Line on the Delhi Metro system

The Pink Line (Line 7) or Pink Circular Line is a line of the Delhi Metro, a rapid transit system in Delhi, India. It consists of 46 stations out of which 43 stations are on the main line (Circular line) and 3 stations on the branch line with Maujpur - Babarpur as the common interchange station for both the lines. Spanning a total length of 73.49 km, It is Delhi Metro's — and India's — longest metro line. The Pink Line is India's first operational ring metro. It is also informally known as the Ring Road Line, as it mostly passes alongside the city's Inner Ring Road.

The Pink Line has interchanges with most of the operational lines of the network, such as the Red Line at Netaji Subhash Place & Welcome, Yellow Line at Azadpur & Dilli Haat - INA, Green Line at Punjabi Bagh West, Blue Line at Rajouri Garden, Mayur Vihar Phase-I, Anand Vihar & Karkarduma, Dhaula Kuan of Airport Express (Orange Line) at Durgabai Deshmukh South Campus, Violet Line at Lajpat Nagar, and Magenta Line at Majlis Park. It also has connections with Hazrat Nizamuddin and Anand Vihar Terminal railway stations, Sarai Kale Khan and Anand Vihar Namo Bharat (RRTS) stations, and the ISBTs at Sarai Kale Khan and Anand Vihar.

The Pink Line has the second highest point above ground on the Delhi Metro at Dhaula Kuan with a height of 23.6 m, passing over the Dhaula Kuan grade separator flyovers and the Airport Express Line. It possesses the country's smallest metro station, Ashram, with a size of just 151.6 m against the usual 265 m. The usual platform length for a six-coach train on this route is 140 m but it has been reduced to 135 m in Ashram station.

The service operating on the ring in the clockwise direction is also known as Circular Line(+) while the service in the anti-clockwise direction is also known as Circular Line(-). The branch line to Shiv Vihar has separate services; passengers have to change platforms at Maujpur - Babarpur to continue on the main route. Unlike the Blue Line, it does not have a designated line number assigned. Stations on the circular line mention the service name as Circular Line(+) or (-), via the next station in the moving direction. Eg.: In Rajouri Garden metro station, the train on Circular Line(-) goes via Mayapuri.

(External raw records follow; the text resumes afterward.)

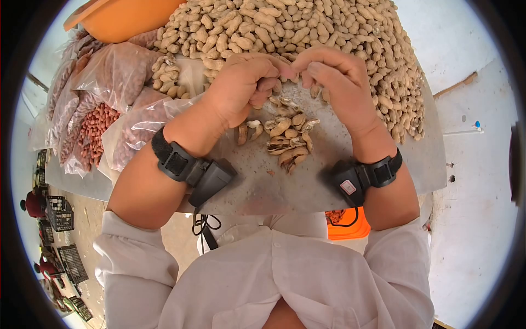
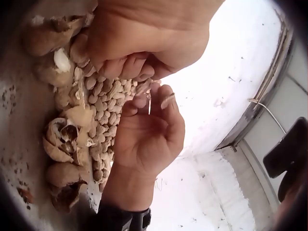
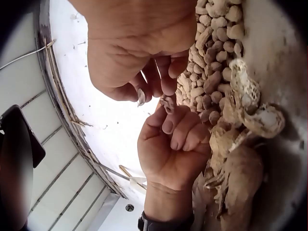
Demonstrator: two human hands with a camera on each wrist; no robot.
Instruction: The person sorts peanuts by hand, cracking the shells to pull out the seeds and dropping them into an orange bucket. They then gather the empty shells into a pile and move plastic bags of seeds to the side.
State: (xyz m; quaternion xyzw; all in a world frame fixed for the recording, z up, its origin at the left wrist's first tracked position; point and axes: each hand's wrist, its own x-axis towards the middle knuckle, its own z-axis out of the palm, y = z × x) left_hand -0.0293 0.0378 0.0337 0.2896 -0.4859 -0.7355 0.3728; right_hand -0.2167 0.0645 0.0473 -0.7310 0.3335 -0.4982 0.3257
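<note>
Both hands meet over the table at the near edge of a heap of unshelled peanuts (image 1: 263,24). My left hand (image 1: 244,82) curls its fingers and pinches a small brownish peanut (image 3: 168,105) at the fingertips. From the other side my right hand (image 1: 345,82) brings its curled fingertips onto the same peanut, so the fingers of both hands hide much of it. Below the hands lies a small pile of broken peanut shells (image 1: 290,134), some showing pale insides; these shells (image 2: 62,137) also stand close by in the left wrist view.
Clear plastic bags (image 1: 118,71) of reddish peanut kernels (image 1: 97,129) lie on the left of the metal table (image 1: 246,192). An orange basin (image 1: 126,22) stands behind them. Under the front edge shows an orange container (image 1: 350,227). Black crates (image 1: 60,213) stand on the floor at left.
</note>
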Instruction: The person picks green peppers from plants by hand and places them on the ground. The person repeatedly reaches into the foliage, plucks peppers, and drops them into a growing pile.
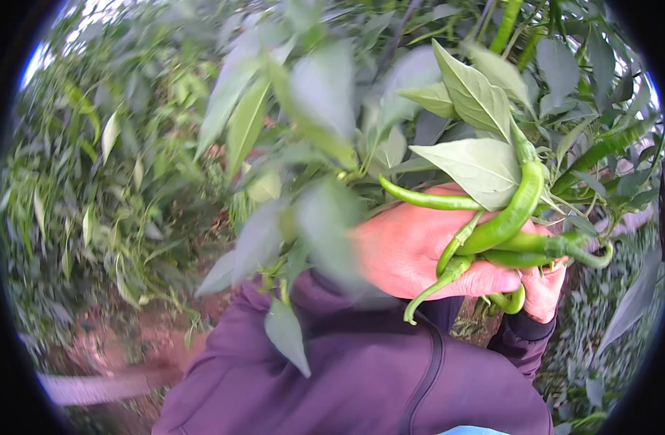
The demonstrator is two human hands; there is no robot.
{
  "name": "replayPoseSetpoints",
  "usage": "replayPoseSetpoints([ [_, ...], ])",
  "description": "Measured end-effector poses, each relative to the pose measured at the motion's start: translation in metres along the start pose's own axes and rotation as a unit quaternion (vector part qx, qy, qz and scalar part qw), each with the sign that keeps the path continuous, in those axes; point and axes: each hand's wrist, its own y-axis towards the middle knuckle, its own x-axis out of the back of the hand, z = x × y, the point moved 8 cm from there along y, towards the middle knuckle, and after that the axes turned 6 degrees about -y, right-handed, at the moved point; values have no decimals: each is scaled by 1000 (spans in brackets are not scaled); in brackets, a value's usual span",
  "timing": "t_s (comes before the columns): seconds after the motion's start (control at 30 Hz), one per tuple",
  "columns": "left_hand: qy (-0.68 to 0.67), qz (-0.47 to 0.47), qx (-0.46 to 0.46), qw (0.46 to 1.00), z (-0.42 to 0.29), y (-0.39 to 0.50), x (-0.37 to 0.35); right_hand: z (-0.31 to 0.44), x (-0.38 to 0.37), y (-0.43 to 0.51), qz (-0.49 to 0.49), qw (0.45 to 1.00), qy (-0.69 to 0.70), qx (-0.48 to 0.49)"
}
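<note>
Several green chili peppers [509,217] are gathered in my left hand [414,244], their curved bodies and stems sticking out past the thumb and over the knuckles. A pale leaf underside [471,168] lies over the peppers at the top of that hand. Behind and to the right is my right hand [544,288], mostly hidden by the left hand and the peppers; its fingers cannot be made out well. A small curled pepper [511,302] hangs just below, between the two hands.
Blurred pepper leaves [332,228] hang close in front, partly over my left wrist. More long green peppers [604,155] hang among foliage at the upper right. Dense plants [109,179] fill the left, above reddish soil [164,331] with a pale strip [93,389] across it.
</note>
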Motion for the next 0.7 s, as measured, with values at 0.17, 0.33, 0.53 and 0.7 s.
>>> replayPoseSetpoints([
  [0.17,142,34,-136,980,-34,-51,-14,7,-19,15,28,998,27,48],
  [0.33,131,14,-161,978,-37,-71,-20,-1,-13,27,49,988,149,-12],
  [0.53,97,5,-197,976,-30,-82,-33,-14,-6,21,154,988,-13,16],
  [0.7,76,8,-241,967,-29,-82,-46,-37,69,32,52,998,-10,-22],
])
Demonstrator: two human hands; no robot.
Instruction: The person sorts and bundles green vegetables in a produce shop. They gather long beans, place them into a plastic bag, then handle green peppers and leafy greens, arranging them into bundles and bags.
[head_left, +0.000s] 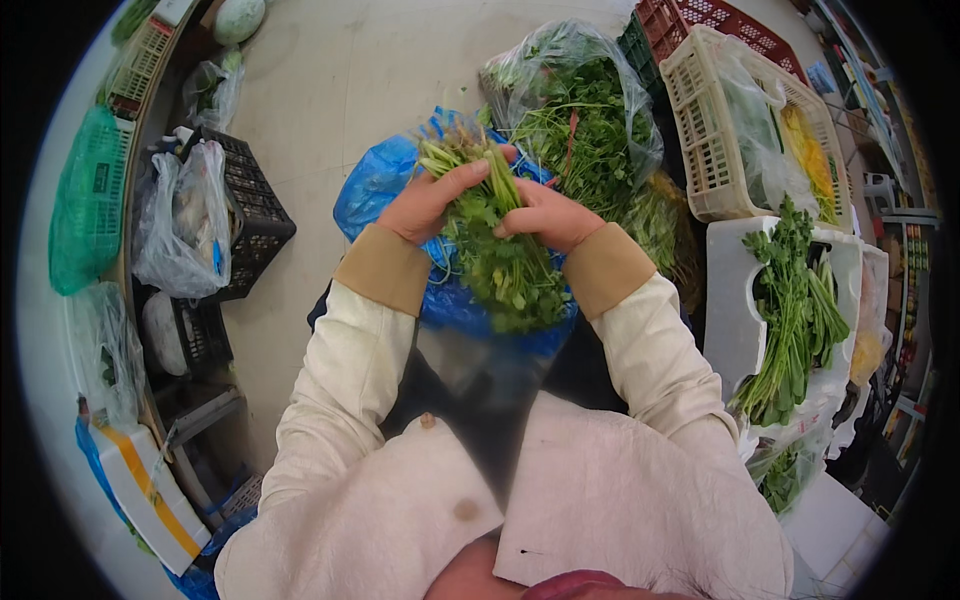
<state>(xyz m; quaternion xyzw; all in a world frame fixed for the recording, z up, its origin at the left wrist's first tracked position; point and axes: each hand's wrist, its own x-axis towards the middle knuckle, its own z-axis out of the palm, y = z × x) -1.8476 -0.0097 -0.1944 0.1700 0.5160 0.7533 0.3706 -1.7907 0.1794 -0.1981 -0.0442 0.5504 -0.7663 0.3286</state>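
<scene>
Both my hands hold one bunch of leafy green herbs (495, 255), perhaps coriander. Its stems and roots point away from me and its leaves hang towards my lap. My left hand (442, 195) grips the stems from the left, the thumb laid across them. From the right, my right hand (551, 214) closes around the bunch lower down, where stems meet leaves. Beneath it a blue plastic bag (375, 184) spreads out, partly hidden by the herbs and my hands. Just beyond my right hand, a clear plastic bag (600, 45) stands full of similar loose greens (592, 135).
On the right are a cream plastic crate (686, 127), a red crate (750, 30) and a white foam box (731, 292) with bunched greens (791, 315) over it. To the left, a black crate (259, 217) stands beside shelving with a green mesh bag (86, 202) and a foam carton (142, 495).
</scene>
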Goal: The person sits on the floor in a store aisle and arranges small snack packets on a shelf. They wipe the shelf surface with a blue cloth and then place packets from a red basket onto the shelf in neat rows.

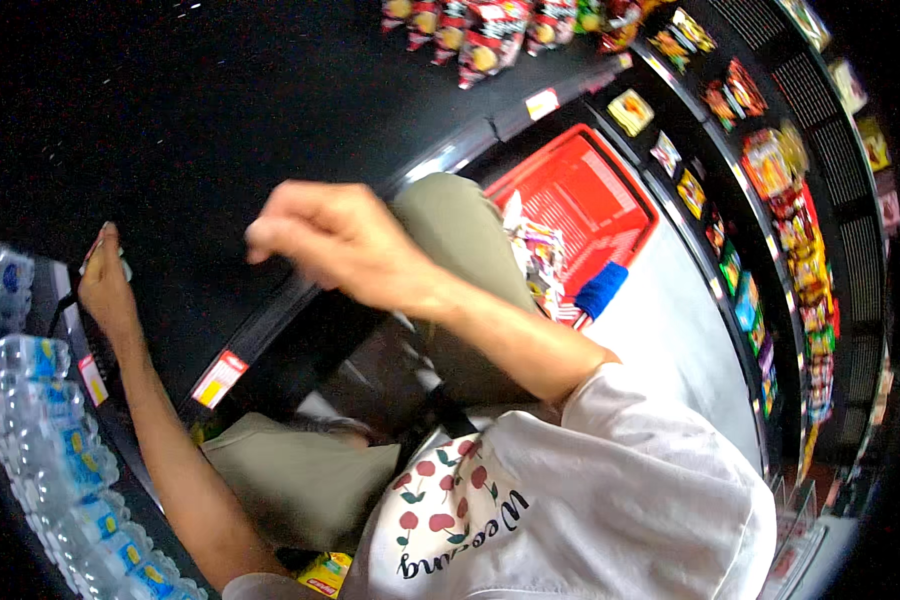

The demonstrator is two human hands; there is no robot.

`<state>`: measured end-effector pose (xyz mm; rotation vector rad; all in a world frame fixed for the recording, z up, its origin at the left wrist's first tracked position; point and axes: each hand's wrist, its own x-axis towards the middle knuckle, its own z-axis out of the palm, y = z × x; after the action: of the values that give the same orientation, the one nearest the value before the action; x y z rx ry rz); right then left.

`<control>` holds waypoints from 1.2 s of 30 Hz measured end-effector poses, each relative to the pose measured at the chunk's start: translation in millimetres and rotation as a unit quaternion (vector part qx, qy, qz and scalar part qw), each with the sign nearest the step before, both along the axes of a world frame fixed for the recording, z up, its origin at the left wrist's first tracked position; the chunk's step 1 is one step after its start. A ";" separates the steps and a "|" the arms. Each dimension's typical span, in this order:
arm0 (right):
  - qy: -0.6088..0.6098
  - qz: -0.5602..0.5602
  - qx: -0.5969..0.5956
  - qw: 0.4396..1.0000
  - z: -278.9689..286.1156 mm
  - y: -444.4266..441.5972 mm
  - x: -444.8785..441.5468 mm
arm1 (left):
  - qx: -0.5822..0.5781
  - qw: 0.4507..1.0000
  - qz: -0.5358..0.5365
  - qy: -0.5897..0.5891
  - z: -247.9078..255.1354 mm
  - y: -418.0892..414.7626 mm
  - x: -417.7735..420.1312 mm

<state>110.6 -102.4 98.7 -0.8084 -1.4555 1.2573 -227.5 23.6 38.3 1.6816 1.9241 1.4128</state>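
Note:
My left hand (pixel 106 281) reaches over the black shelf (pixel 157 165) at the left. Its fingers are closed around a small, pale, flat object (pixel 125 265), mostly hidden by the hand. A black cord or strap hangs beside the wrist. Above the same shelf's front edge is my right hand (pixel 330 236), blurred by motion with its fingers curled. No object shows in it, but the palm is hidden. Past my right knee (pixel 457 225) stands a red plastic basket (pixel 592 176), with crumpled wrappers or small packets (pixel 536 251) inside.
Shrink-wrapped water bottles (pixel 75 450) line the left side. Red chip bags (pixel 491 37) stand on the shelf at the top. Shelves of packaged snacks (pixel 806 277) curve along the right. A blue fabric-like item (pixel 601 290) lies at the basket's rim. Price labels (pixel 220 379) mark the shelf edge.

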 end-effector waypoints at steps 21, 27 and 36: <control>-0.335 -0.396 -0.333 0.787 -295.3 -88.6 391.8 | -0.067 0.981 -0.144 -0.112 -15.6 -68.5 114.2; -0.488 -0.417 -0.336 0.689 -339.9 -53.8 421.2 | -0.070 0.984 -0.150 -0.069 -29.3 -69.1 121.6; -0.608 -0.261 -0.347 0.664 -362.6 -23.3 415.6 | -0.083 0.985 -0.127 -0.085 -41.8 -63.3 126.4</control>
<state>526.3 -125.7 -263.9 -2.7593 -1.3883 0.6980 -101.1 -39.7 -3.5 1.6067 1.6207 1.2211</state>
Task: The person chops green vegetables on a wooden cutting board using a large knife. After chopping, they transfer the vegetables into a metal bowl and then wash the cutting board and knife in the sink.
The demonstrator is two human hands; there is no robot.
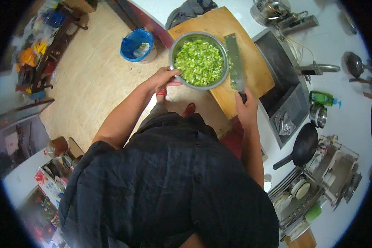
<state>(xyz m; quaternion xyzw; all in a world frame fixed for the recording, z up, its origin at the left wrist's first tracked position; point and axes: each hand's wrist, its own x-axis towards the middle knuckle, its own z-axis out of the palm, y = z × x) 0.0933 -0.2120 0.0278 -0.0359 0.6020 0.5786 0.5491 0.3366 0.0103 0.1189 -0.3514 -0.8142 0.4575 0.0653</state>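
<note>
My left hand point(166, 78) grips the near left rim of a round metal bowl point(173, 55), thumb over the edge and fingers beneath. Chopped green vegetable pieces point(201, 63) fill much of the bowl. In my right hand point(247, 108) is the dark handle of a broad cleaver point(235, 62). Its blade points away from me, beside the bowl's right rim, and green bits cling along its left edge. Under the cleaver and partly under the bowl lies a wooden cutting board point(257, 68). Whether the blade touches the bowl I cannot tell.
Right of the board is a sink point(276, 65) with a faucet point(319, 68). A black frying pan point(305, 144), a green soap bottle point(321, 98) and a dish rack point(300, 192) stand along that side. On the floor at left is a bin with a blue liner point(128, 46).
</note>
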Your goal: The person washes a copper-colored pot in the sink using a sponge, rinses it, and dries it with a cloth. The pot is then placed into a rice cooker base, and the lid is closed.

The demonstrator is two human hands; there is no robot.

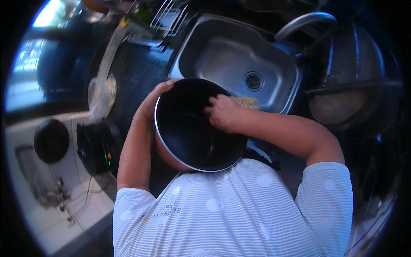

Currently, only the Hyundai Rotem trains ply on the whole route. All new Alstom Metropolis trains have arrived at the Mukundpur Depot and have not been deployed fully in service although as of September 2026 some of them were spotted in normal operation especially on the Maujpur - Shiv Vihar branch.

== History ==
The line was initially put on table as a metro route that would run almost along the Delhi's busy Ring Road, on the lines of the existing Delhi Circular Railway. A route length of 59.24 km was proposed from Majlis Park to Shiv Vihar, that would cut through all the existing lines at various interchanges as part of Phase 3's expansion plans.

Currently, there are 46 stations in the Pink Line, out of which 34 are elevated and 12 are underground.

The line was opened in stages from 2018 to 2026. The first section on the Pink Line become operational from 14 March 2018 between Majlis Park to Durgabai Deshmukh South Campus, it was then extended to Lajpat Nagar on 6 August 2018. A separate section between Shiv Vihar to Trilokpuri - Sanjay Lake was opened on 31 October 2018 and the initial section was extended to Shree Ram Mandir Mayur Vihar (formerly known as Mayur Vihar Pocket-1) on 31 December 2018.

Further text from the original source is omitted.